History of NonMelanoma Skin Cancer Increases Risk for Other Cancers
Posted by Kate Murphy on August 30th, 2008
Tags: cancer risk, skin cancer
People who have had a skin cancer other than melanoma have twice the risk of being diagnosed with a different cancer later on. Even when melanoma is not included, increased cancer risk was significant.
Younger skin cancer patients, ages 25 to 44, had the highest risk of a subsequent cancer with a risk more than two and a half times that of those without early skin cancer.
In the CLUE II study (Give Us a Clue to Cancer and Heart Disease), scientists followed a group of 19,000 people in Washington County, Maryland for 16 years. During that time 769 were diagnosed with either basal cell or squamous cell skin cancer.
After adjusting for other risk factor for cancer, including age, smoking, body mass index, sex, and education, people with nonmelanoma skin cancer had twice risk of another cancer (relative risk 1.99). Whether the skin cancer was basal cell or squamous cell made no difference.
Patients with skin cancer in the study were more likely to report having skin that burned easily instead of tanning and to have had more than 10 blistering sunburns.
Melanoma, lung, breast, colorectal, and prostate cancers were diagnosed most often, but the study was too small to find out risks for individual cancer types.

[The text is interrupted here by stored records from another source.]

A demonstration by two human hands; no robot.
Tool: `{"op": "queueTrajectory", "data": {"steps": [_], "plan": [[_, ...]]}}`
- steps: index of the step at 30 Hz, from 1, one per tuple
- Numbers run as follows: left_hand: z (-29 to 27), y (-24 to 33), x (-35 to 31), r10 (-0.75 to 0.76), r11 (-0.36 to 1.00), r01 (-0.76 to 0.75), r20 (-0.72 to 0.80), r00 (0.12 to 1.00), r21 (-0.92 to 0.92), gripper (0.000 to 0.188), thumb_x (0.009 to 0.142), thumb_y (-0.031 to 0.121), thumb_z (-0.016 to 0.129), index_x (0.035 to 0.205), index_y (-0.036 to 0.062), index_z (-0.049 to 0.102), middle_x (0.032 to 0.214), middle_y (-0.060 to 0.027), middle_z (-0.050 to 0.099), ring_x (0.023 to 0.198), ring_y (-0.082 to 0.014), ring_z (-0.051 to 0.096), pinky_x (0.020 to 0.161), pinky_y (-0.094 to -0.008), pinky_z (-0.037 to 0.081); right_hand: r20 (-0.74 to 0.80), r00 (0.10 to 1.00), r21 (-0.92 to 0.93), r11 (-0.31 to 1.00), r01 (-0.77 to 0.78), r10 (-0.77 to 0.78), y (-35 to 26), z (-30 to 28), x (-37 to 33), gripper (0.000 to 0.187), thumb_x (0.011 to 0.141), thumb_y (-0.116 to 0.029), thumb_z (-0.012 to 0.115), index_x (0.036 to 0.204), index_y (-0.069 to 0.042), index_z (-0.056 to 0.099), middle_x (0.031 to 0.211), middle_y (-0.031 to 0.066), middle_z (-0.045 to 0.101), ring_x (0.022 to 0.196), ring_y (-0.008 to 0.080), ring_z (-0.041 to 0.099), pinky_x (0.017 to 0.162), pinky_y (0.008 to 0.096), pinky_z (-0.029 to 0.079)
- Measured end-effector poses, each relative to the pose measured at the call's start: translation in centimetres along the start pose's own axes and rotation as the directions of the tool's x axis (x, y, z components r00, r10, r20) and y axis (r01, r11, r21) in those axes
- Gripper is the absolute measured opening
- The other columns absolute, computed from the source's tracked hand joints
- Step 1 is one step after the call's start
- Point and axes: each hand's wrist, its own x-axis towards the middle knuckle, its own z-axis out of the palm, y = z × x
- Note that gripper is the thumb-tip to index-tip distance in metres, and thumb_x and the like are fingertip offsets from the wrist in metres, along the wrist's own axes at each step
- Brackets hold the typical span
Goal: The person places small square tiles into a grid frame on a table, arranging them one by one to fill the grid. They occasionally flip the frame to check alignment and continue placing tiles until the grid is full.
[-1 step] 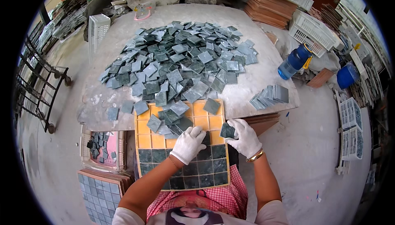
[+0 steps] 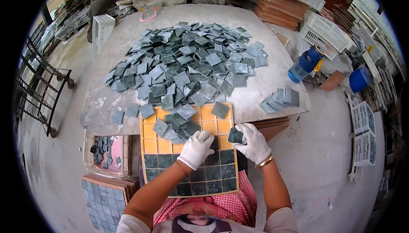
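A yellow grid tray (image 2: 148, 145) lies in front of me, its nearer cells filled with dark green square stone tiles (image 2: 197, 175). My left hand (image 2: 196, 150), in a white glove, is over the tray with its fingers curled against a dark tile (image 2: 214, 143); the fingertips are partly hidden. Beyond the tray's right edge, my gloved right hand (image 2: 252, 143) grips a dark green tile (image 2: 235, 135) between thumb and fingers. Whether more tiles are stacked under it I cannot tell. Several loose tiles (image 2: 181, 122) lie heaped on the tray's far cells.
A big heap of tiles (image 2: 183, 60) covers the middle of the grey table (image 2: 128, 24). A leaning row of tiles (image 2: 279, 100) and a blue bottle (image 2: 304, 65) stand to the right. At lower left are a crate (image 2: 126, 156) with tile pieces and a stack of tiled panels (image 2: 104, 201).
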Motion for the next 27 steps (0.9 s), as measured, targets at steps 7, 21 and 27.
{"op": "queueTrajectory", "data": {"steps": [7, 21, 27], "plan": [[-1.0, 0.3, -3.4, -0.245, 0.288, 0.089, 0.017, 0.969, -0.953, 0.053, 0.085, 0.029, 0.065, 0.126, -0.0002, 0.047, 0.124, -0.0124, 0.049, 0.108, -0.0220, 0.054, 0.089, -0.0343, 0.046, 0.043, 0.981, 0.140, 0.973, 0.181, -0.189, -4.4, 1.6, 0.9, 0.064, 0.066, -0.016, 0.080, 0.121, -0.001, 0.052, 0.112, 0.0149, 0.055, 0.066, 0.0189, 0.062, 0.065, 0.0290, 0.053], [-7.0, -7.9, -21.1, -0.844, -0.132, -0.099, 0.059, 0.534, -0.986, 0.047, 0.087, 0.009, 0.050, 0.133, 0.0052, 0.040, 0.107, -0.0059, 0.052, 0.095, -0.0154, 0.057, 0.079, -0.0317, 0.053, 0.112, 0.987, -0.220, 0.972, -0.086, 0.113, 0.5, 3.6, 9.2, 0.065, 0.070, -0.031, 0.076, 0.122, -0.001, 0.052, 0.122, 0.0183, 0.051, 0.113, 0.0326, 0.052, 0.094, 0.0375, 0.045], [-5.9, -10.4, -24.4, -0.819, -0.157, -0.144, 0.047, 0.571, -0.977, 0.043, 0.090, 0.008, 0.047, 0.132, 0.0087, 0.043, 0.116, -0.0047, 0.054, 0.105, -0.0161, 0.056, 0.083, -0.0323, 0.051, 0.047, 0.999, -0.137, 0.990, 0.019, -0.013, -1.0, 3.0, 7.4, 0.060, 0.069, -0.021, 0.075, 0.118, 0.004, 0.051, 0.116, 0.0178, 0.054, 0.110, 0.0329, 0.053, 0.094, 0.0376, 0.044]]}}
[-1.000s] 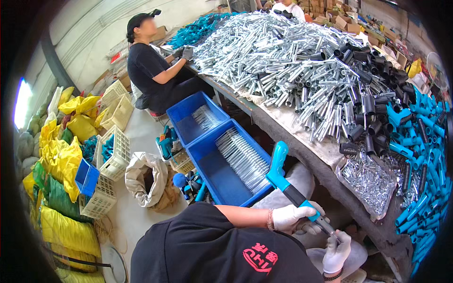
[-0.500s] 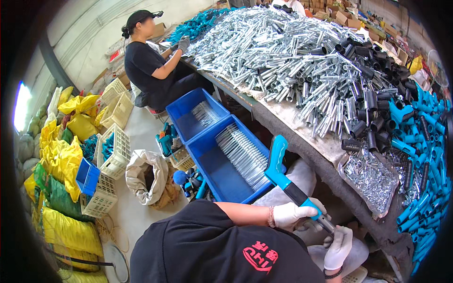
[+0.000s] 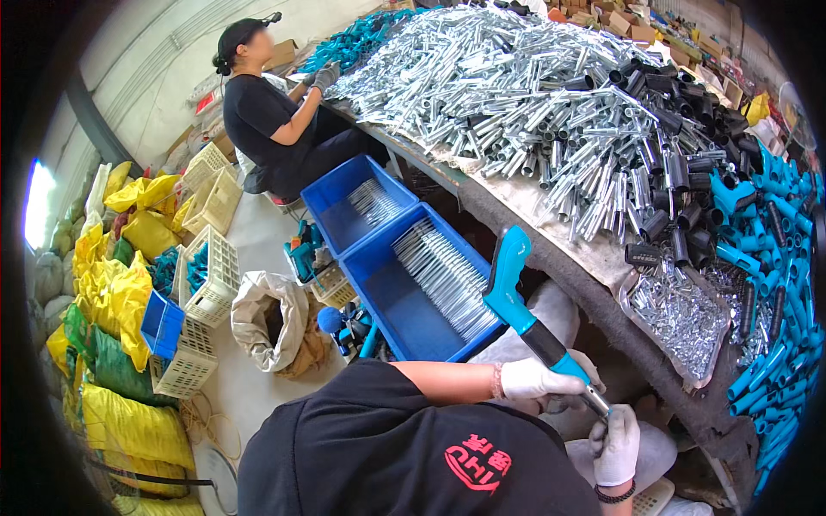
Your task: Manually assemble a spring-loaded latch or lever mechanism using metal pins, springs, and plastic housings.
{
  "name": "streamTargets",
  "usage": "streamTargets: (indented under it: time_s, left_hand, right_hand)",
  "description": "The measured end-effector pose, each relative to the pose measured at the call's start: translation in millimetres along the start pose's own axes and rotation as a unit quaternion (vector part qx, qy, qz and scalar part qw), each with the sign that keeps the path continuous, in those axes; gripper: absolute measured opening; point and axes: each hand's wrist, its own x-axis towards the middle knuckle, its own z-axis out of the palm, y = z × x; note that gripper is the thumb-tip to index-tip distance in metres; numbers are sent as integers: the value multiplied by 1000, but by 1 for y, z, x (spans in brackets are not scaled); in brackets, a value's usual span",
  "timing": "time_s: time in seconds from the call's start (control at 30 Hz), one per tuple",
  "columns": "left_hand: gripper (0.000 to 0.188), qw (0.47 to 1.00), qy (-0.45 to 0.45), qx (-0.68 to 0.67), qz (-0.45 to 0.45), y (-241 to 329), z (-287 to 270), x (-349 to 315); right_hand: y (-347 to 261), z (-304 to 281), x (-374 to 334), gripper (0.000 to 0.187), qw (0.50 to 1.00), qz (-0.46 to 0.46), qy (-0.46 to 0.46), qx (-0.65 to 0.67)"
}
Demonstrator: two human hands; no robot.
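A teal-and-black tool handle (image 3: pixel 541 342) with a curved grip at its upper end slants across in front of me. My left hand (image 3: pixel 544 378), in a whitish glove, is closed around its lower teal part. A short metal tube (image 3: pixel 596 401) sticks out of the handle's lower end. My right hand (image 3: pixel 617 447), also gloved, is closed on the end of that tube, its fingertips pressed together there. Whether a smaller part sits between those fingers is hidden.
A table edge (image 3: pixel 551 267) runs diagonally on my right, heaped with metal tubes (image 3: pixel 516 95), black sleeves (image 3: pixel 671 168) and teal handles (image 3: pixel 779 370). A tray of small metal parts (image 3: pixel 675 322) lies near. Two blue bins (image 3: pixel 366 301) hold metal rods. A co-worker (image 3: pixel 275 112) sits farther off.
My right hand has shifted slightly down with its fingers more curled. The handle's curved grip has tilted a little upward; my left hand keeps hold of it.
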Motion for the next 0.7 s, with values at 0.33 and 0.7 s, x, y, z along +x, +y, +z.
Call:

The study had limitations in being confined to a single county in one state and consisting entirely of volunteers. The researchers also pointed out that there might be bias in closer medical follow-up of patients who had skin cancer leading to detection of other cancers.
Anthony Alberg, Ph.D., and his colleagues concluded,
This community-based, prospective cohort study provides evidence for an association between an NMSC diagnosis and an increased risk of subsequent cancer, even after adjusting for individual-level risk factors.